Debate sobre a implementação da telemedicina no Brasil

Enviada em 07/12/2020

Com o advento da Quarta Revolução Industrial, houve a integração das relações sociais por meio da tecnologia. A partir disso, a telemedicina surge como forma de facilitar o acesso à saúde através da internet. Entretanto, essa não é totalmente implementada no Brasil por dois fatores principais: o conservadorismo social frente a desinformação e o baixo suporte dado, por parte do Estado, à efetivação dessa ferramenta.

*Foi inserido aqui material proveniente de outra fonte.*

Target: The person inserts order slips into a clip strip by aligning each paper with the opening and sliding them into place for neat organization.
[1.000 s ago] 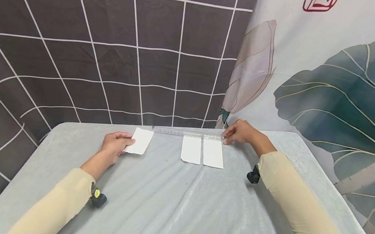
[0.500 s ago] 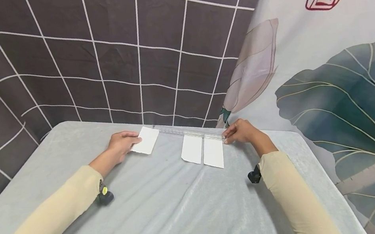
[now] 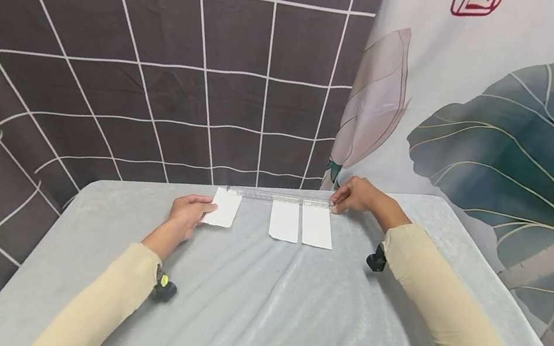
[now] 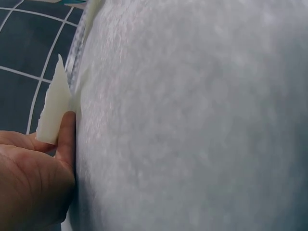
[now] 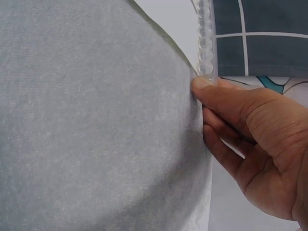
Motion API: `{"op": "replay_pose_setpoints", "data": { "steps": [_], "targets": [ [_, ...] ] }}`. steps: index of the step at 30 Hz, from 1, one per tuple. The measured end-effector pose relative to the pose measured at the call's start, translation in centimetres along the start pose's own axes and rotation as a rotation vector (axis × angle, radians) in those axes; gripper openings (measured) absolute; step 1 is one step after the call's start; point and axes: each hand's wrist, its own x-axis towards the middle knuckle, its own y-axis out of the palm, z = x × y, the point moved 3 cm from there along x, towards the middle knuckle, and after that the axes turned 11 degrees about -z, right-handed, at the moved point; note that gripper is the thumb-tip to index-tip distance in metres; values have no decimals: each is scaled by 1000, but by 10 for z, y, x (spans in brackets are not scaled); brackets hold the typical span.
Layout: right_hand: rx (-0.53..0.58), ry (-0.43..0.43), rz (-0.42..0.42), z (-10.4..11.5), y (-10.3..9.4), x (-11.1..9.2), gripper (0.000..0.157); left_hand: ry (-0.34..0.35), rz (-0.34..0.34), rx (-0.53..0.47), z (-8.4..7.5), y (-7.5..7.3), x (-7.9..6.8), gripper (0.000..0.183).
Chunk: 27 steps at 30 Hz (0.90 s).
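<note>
My left hand (image 3: 188, 215) pinches a small white piece of paper (image 3: 226, 207) between thumb and fingers. In the left wrist view this paper (image 4: 56, 108) stands up from the hand, with a ragged edge. A clear plastic ruler (image 3: 255, 195) with a wavy edge lies along the far side of the table, and the held paper overlaps its left end. The thumb and fingers of my right hand (image 3: 357, 194) pinch the ruler's right end. Two more white paper pieces (image 3: 285, 221) lie side by side with their upper edges at the ruler; the right one (image 5: 175, 24) comes close to my right thumb.
A pale grey cloth (image 3: 255, 318) with soft wrinkles covers the table. Behind the far edge hangs a dark curtain (image 3: 175, 92) with white grid lines. A white curtain (image 3: 431, 57) with a leaf and flower print hangs at the right.
My left hand has moved right with its paper, bringing it over the left end of the ruler. My right hand, the ruler and the two other papers have stayed in place.
</note>
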Motion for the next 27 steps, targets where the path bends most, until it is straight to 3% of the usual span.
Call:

Logo, tal problemática é inconcebível e merece um olhar crítico.

A priori, o conservadorismo social apresenta-se como uma barreira para a aplicabilidade das consultas virtuais. Nessa perspectiva, é lamentável que diversas pessoas, ainda apegadas às formas tradicionais de saúde, opinem contra a atuação da telemedicina sem ao menos conhecê-la, o que pode ser confirmado pela Associação Paulista de Medicina, que afirma que 63% das pessoas contra essa ferramenta não a conhecem. Dessa forma, relaciona-se esse cenário ao pensamento do filósofo Platão que afirma que não é possível conhecer aquilo que se ignora, denotando-se, assim, que a ignorância da população, é um empecilho para conhecer a telemedicina e discutir, com embasamento sua implementação. Posto isso, é crucial analisar medidas que visem atenuar a insciência da esfera social.

A posteriori, a telemedicina se concretiza como uma alternativa de acesso à saúde, especialmente em situações adversas, como no caso de isolamento contra a Covid-19. Apesar disso, nota-se a fragilização do artigo 6 da Constituição Federal, que diz que a saúde é um direito de todos, visto que, a internet, ferramenta de acesso à medicina virtual, não é de domínio geral. Nesse sentido, é lamentável que apenas a população que tenha conexão com a internet, cerca de 60% dos brasileiros, segundo o IBGE, tenha contato com a telemedicina. Dessa maneira, os demais são obrigados a quebrar o isolamento social para conseguirem atendimento clínico presencial. Sendo assim, reafirma-se a irresponsabilidade estatal ao ferir a Constituição Federal e não gerar suporte para que todos possam acessar a medicina virtual.

Entende-se, portanto, diante do debate em destaque, que é necessário a atuação interventiva. Em vista disso, o Estado, mais especificamente o Ministério da Cidadania, deverá promover a campanha “Conhecendo a telemedicina” por meio da contratação de funcionários públicos através de concursos. Posto isso, essas pessoas serão responsáveis por realizar palestras para a população em geral, sendo elas, em espaços de convivência como, por exemplo, em praças para que, dessa forma, o conservadorismo social seja minimizado e o melhor posicionamento crítico seja tomado pelas pessoas ao conhecerem os benefícios da telemedicina. Sendo assim, promover a sua real implementação.